Pada Selasa, 24 Juni 2025, Departemen Sejarah telah melaksanakan seminar dengan judul “70 Tahun Konferensi Bandung: Dekolonisasi, Pengetahuan, dan Solidaritas Internasional”. Seminar berjalan selama tiga jam lebih, dari jam 10.00 hingga 13.00 WIB, dan dilaksanakan di Ruang Sidang I, Gedung Poerbatjaraka, FIB UGM. Acara dihadiri oleh tiga pembicara, yakni Dr. Wildan Sena Utama, Rachmi Diyah Larasati, dan Ita Fatia Nadila, dan seorang moderator, yakni Ayu Wulandari.
Materi pertama disampaikan oleh Dr. Wildan Sena Utama. Dalam presentasinya, ia berpendapat akan bagaimana Konferensi Asia-Afrika (KAA) menciptakan “momen Bandung”, yang melihat kekuatan kolektif dari berbagai negara dunia ketiga, baik yang sudah merdeka (seperti India dan Libya), maupun yang belum (seperti Pantai Gading). Kekuatan kolektif ini dipusatkan kepada usaha untuk mendokolonisasi tatanan dunia secara sistematis. Beberapa hal tersebut dilakukan melalui penawaran pendidikan gratis tanpa melihat latar belakang muridnya, dan penekanan kolonialisme terhadap realitas kebudayaan Asia-Afrika, seperti masyarakat Libya yang lebih fasih berbahasa Prancis ketimbang bahasa ibunya, yakni Arab.

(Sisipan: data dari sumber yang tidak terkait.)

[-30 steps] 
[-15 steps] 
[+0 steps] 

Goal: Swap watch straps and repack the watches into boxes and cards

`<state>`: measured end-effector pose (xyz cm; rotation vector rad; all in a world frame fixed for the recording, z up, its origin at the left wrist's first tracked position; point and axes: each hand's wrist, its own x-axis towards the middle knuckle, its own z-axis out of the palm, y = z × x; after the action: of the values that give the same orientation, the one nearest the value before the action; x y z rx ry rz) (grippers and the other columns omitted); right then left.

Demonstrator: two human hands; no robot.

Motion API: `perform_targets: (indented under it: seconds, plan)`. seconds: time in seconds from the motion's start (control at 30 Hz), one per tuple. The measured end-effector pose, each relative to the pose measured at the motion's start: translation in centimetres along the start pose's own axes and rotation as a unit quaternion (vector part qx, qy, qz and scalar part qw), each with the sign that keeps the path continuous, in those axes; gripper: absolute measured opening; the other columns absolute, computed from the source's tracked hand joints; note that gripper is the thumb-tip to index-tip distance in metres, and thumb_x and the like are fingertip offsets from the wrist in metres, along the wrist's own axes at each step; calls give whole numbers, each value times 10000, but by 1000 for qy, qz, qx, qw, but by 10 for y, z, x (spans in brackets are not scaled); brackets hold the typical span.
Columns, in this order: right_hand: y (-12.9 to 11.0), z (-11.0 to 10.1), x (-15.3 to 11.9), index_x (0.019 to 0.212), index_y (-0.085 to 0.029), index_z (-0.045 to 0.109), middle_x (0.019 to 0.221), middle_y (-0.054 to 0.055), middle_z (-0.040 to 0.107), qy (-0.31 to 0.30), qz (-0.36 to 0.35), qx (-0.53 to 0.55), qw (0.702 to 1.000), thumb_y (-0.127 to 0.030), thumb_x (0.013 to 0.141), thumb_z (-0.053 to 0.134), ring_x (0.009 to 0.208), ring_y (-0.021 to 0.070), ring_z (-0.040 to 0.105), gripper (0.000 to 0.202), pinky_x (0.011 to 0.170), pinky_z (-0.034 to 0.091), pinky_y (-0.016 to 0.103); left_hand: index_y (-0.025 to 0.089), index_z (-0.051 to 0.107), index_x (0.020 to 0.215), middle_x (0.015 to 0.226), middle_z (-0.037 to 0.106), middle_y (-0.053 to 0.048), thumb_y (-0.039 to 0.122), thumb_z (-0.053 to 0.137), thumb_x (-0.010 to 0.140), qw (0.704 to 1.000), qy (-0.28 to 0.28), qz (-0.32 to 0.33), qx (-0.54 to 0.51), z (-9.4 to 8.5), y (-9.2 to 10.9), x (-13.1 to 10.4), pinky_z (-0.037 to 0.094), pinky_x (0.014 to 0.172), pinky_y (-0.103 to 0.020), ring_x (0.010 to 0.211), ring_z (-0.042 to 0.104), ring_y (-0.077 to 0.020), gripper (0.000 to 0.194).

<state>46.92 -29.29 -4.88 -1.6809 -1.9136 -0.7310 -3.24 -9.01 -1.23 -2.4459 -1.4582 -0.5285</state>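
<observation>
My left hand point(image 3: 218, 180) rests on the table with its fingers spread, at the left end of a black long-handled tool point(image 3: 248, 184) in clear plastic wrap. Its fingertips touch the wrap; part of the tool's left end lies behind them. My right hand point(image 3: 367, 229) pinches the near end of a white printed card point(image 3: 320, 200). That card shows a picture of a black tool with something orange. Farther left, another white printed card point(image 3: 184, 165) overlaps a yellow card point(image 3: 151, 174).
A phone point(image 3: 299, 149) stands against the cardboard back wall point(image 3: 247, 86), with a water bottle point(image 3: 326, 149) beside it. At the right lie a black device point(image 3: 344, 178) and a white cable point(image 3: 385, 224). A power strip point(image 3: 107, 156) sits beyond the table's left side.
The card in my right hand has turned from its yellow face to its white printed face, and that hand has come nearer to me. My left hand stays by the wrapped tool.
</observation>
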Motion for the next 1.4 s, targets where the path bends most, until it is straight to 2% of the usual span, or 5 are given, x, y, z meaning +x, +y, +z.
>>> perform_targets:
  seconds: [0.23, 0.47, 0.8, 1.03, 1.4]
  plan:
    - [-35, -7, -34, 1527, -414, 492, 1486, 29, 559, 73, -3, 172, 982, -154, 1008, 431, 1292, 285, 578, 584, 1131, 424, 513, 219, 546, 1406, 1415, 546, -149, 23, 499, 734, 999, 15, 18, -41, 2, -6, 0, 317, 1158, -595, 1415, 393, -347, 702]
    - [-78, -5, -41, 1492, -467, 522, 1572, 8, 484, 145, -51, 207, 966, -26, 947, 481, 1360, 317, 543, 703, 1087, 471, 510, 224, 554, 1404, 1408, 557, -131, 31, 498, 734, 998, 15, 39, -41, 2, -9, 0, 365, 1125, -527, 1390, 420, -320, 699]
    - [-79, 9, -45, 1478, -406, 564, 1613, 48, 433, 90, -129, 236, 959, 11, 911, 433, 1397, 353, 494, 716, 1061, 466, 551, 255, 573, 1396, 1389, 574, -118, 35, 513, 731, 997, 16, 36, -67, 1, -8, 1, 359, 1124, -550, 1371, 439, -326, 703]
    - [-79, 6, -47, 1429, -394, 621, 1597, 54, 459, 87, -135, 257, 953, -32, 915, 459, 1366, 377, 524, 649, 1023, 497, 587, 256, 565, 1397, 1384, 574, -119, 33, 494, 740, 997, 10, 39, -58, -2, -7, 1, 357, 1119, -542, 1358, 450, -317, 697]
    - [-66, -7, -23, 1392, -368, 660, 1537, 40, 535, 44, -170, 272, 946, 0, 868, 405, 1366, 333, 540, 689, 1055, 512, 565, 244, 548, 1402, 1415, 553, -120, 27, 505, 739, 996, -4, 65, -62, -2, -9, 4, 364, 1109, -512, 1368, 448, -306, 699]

Materi kedua kemudian disampaikan oleh Rachmi Diyah Larasati. Ia mengelaborasikan terkait dampak kolonialisme terhadap Dunia Selatan secara keseluruhan. Semisal, kolonialisme menstigmatisasikan berbagai masyarakat di Dunia Selatan melalui eksotisme dan orientalisme. Materi terakhir kemudian dibawa oleh Ita Fatia Nadia. Dalam materinya, Ita mengungkap pentingnya peran aktif perempuan Indonesia dalam gerakan dekolonisasi, terutama pada tahun 50-an, yang melihat partisipasi langsung dari delegasi perempuan dari Indonesia di berbagai konferensi internasional.
Seminar ini penting untuk diperhatikan karena telah menyoroti akan gerakan dekolonialisasi yang sudah terbentuk sedari lama. Selain itu, seminar ini menjadi refleksi penting akan sejauh mana gerakan dekolonialisasi hingga dewasa kini telah terjadi.